▶ [Exercise brief] In the listing below, which lines contain the string "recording"? Copy them all.

▶ [Exercise data]

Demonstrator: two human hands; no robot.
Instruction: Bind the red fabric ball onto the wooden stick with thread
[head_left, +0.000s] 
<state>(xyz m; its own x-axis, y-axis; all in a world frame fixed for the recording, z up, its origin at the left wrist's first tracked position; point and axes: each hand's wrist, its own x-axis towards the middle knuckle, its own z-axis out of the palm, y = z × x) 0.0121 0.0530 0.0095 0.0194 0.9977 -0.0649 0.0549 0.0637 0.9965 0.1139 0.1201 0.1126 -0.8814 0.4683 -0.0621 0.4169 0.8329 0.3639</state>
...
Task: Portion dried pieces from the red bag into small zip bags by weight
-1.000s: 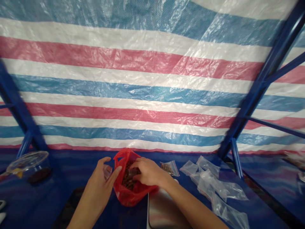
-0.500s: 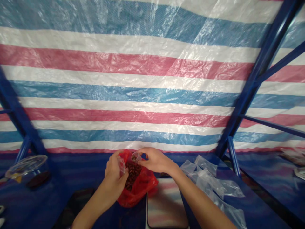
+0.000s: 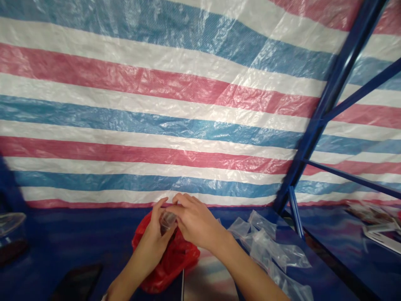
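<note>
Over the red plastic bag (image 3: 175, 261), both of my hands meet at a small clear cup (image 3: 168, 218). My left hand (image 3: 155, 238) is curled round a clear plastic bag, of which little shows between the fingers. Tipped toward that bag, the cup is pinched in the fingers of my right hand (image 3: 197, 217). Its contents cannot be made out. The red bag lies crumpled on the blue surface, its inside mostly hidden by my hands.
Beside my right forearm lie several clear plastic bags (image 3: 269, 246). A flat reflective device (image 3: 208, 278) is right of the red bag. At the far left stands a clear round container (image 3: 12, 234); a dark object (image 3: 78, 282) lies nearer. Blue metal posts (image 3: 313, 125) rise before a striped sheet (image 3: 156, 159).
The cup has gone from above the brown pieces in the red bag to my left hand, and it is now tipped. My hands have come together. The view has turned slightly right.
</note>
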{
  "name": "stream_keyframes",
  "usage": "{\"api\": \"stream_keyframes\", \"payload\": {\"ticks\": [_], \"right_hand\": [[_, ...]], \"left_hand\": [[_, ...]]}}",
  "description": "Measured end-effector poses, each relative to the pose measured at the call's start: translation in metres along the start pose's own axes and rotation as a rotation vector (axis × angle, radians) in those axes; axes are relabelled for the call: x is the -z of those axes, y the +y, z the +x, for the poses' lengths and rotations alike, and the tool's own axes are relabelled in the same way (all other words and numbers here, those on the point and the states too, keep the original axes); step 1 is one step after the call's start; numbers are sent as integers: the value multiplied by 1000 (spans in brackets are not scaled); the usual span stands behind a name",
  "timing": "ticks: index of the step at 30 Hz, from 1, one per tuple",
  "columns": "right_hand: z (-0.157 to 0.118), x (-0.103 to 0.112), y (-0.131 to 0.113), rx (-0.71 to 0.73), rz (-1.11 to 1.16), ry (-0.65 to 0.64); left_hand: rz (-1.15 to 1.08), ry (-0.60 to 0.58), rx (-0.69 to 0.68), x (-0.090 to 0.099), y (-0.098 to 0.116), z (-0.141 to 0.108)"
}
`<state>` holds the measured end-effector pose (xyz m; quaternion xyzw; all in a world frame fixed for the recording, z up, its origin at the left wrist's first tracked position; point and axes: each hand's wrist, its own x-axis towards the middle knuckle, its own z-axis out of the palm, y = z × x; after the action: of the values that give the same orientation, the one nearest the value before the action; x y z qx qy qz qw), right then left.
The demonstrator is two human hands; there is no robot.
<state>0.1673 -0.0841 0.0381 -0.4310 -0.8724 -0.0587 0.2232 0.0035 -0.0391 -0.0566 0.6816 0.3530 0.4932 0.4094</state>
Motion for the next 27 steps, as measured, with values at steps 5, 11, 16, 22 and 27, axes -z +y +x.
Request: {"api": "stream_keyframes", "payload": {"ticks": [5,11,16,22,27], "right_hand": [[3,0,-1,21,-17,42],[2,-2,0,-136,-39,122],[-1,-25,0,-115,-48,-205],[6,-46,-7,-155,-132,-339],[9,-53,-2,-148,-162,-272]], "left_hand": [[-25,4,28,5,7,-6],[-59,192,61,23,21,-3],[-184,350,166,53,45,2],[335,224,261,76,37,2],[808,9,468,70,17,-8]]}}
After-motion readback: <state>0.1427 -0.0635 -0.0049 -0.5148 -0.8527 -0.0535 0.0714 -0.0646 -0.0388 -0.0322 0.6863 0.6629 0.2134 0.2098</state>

▶ [Answer to this task]
<state>(xyz m; its own x-axis, y-axis; all in a world frame fixed for the recording, z up, its origin at the left wrist's first tracked position; point and axes: each hand's wrist, its own x-axis towards the middle knuckle, its own z-axis out of the palm, y = z × x) 0.0121 0.0530 0.0095 0.0194 0.9977 -0.0649 0.0549 0.0637 0.9965 0.1139 0.1201 0.1126 -0.8814 0.4683 -0.0621 0.4169 0.8329 0.3639</state>
`<state>` holds the measured end-effector pose (xyz m; quaternion xyzw; all in a world frame fixed for the recording, z up, its origin at the left wrist's first tracked position; point and axes: each hand's wrist, its own x-axis towards the middle knuckle, its own z-axis out of the palm, y = z × x; after the action: of the values that give the same orientation, the one nearest the value before the action; x y z qx qy qz qw), right then left.

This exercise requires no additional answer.